The Off Beat: Bobby Rush Brings the Funk

90-year-old chats before Blues Fest set with the Blind Boys of Alabama


Bobby Rush (Photo by Laura Carbone)

Apart from ACL and SXSW, April 26-28 might now be one of the biggest weekends on the Austin music calendar. Revamped in 2023 from turn-of-the-century event Antone’s Blues Festival, the Austin Blues Festival stages concerts by Buddy Guy, Brittany Howard, and more at Waterloo Park. Meanwhile, the Black Angels’ own refresh, Austin Psych Fest, brings Courtney Barnett, Kurt Vile, and other rockers to the Far Out Lounge.

To help you choose a weekend destination, the Chronicle spoke with one artist from each: Saturday bluesman Bobby Rush and Friday psych-soul outfit Chicano Batman.



What constitutes blues in 2024? This year’s Austin Blues Festival – which books foundational Chicago guitarist Buddy Guy alongside cheeky bounce music pioneer Big Freedia – offers multiple answers. So does Saturday afternoon performer Bobby Rush, who’s less interested in a musician’s approach than their message.

“We all talk about being in love or making love,” the singer says. “Being up, being down. The ups and downs in life and having a good time. Everybody wishes for the same things in life.”

Ninety-year-old Rush, who also came up in Chicago, brushed against plenty of genre constraints in his own career. “Chicken Heads,” his 1971 calling card, incorporated elements of funk, trading pentatonic scales for a thumping bassline. Maybe that’s why he’s comfortable sharing the Blues Festival stage with the Blind Boys of Alabama, a gospel group.

“The same people you see on Saturday night are the same people you see on Sunday morning,” he says of the not-so-surprising pairing. On his plans to sing his own songs, then come back out and join the 1939-launched troupe for a joint performance, he cracks: “I get up there to be the dirty old man, and they pray for me to clean me up.”
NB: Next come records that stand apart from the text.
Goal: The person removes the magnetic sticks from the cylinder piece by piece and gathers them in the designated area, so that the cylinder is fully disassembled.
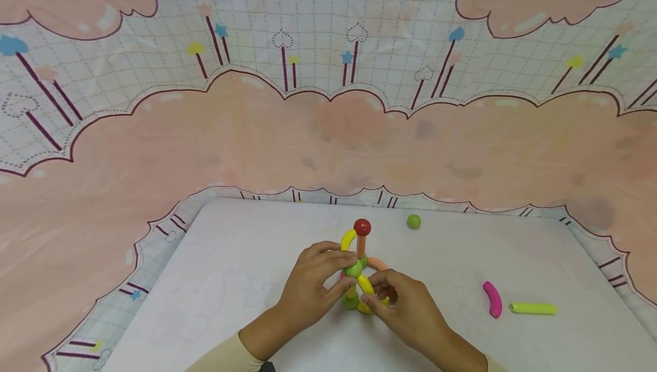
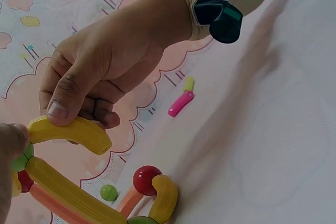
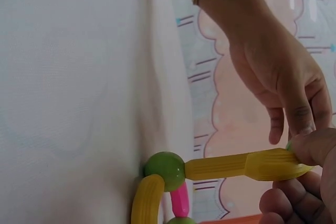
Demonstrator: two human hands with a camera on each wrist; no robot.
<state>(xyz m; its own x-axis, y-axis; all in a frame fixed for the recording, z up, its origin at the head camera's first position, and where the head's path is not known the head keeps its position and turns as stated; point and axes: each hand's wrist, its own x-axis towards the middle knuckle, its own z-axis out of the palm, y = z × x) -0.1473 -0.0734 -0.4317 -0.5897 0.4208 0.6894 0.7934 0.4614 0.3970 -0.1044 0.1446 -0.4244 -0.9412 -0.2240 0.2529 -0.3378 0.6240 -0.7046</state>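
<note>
clearly, left fingers [image 1: 336,261] grip a green ball [image 1: 352,270] while right fingers [image 1: 377,306], pinching a yellow stick [image 1: 365,284], partly hide a red piece [image 1: 392,292].

The white bench [image 1: 205,280] carries a loose green ball [image 1: 414,221] near its far edge. A pink curve [image 1: 493,299] and a lime rod [image 1: 533,308] lie on the right side, well apart from the ball; the rod is just beside the curve's near end. A backdrop [image 1: 328,144] with a printed peach-cloud, grid and star pattern extends behind the bench and along its sides.
</note>
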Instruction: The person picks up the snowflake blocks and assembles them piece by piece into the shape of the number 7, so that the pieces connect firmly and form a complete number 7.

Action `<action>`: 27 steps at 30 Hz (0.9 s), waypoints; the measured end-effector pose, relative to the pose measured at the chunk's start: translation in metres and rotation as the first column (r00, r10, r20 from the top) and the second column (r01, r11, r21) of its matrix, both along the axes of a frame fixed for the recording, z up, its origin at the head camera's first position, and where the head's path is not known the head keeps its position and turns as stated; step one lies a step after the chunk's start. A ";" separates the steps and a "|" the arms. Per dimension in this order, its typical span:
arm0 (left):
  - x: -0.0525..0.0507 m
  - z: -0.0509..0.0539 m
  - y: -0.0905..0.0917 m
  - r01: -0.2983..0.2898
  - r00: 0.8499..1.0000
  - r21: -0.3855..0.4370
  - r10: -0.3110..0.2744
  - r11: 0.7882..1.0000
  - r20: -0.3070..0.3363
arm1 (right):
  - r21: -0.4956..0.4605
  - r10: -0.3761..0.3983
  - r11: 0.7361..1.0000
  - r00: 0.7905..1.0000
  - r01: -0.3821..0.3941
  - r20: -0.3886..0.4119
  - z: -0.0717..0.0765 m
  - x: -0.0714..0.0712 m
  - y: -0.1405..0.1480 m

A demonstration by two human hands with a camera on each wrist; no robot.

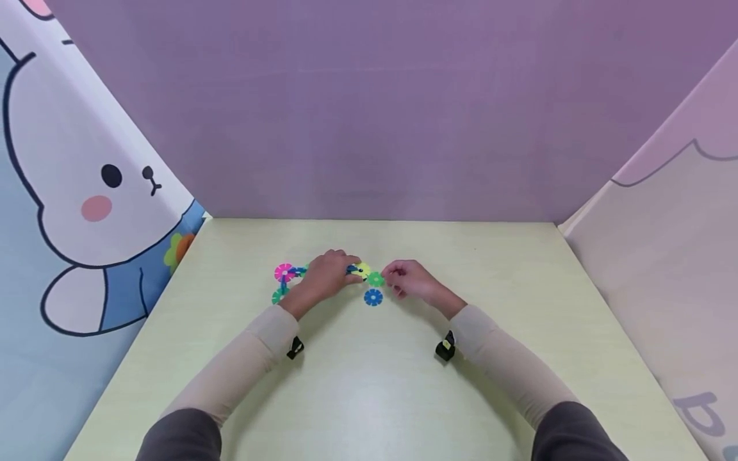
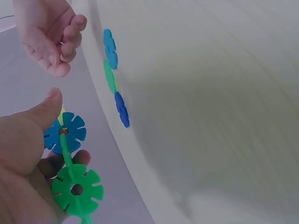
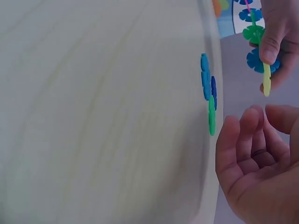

Besides, Rush loves collaborating. In 2022, he celebrated the 50th anniversary of “Chicken Heads” by recording new versions of the song with Gov’t Mule, Christone “Kingfish” Ingram, and Buddy Guy. Though it’s not “written in stone,” Rush says he might come out during his longtime friend’s headlining set.

“I’m in my heaven now because I’ve done something with all the guys that came up with me,” Rush says of his generation. “I respect what they do [and] what they have done, so here I am doing it with my co-workers and having fun ... and making some money for a change.”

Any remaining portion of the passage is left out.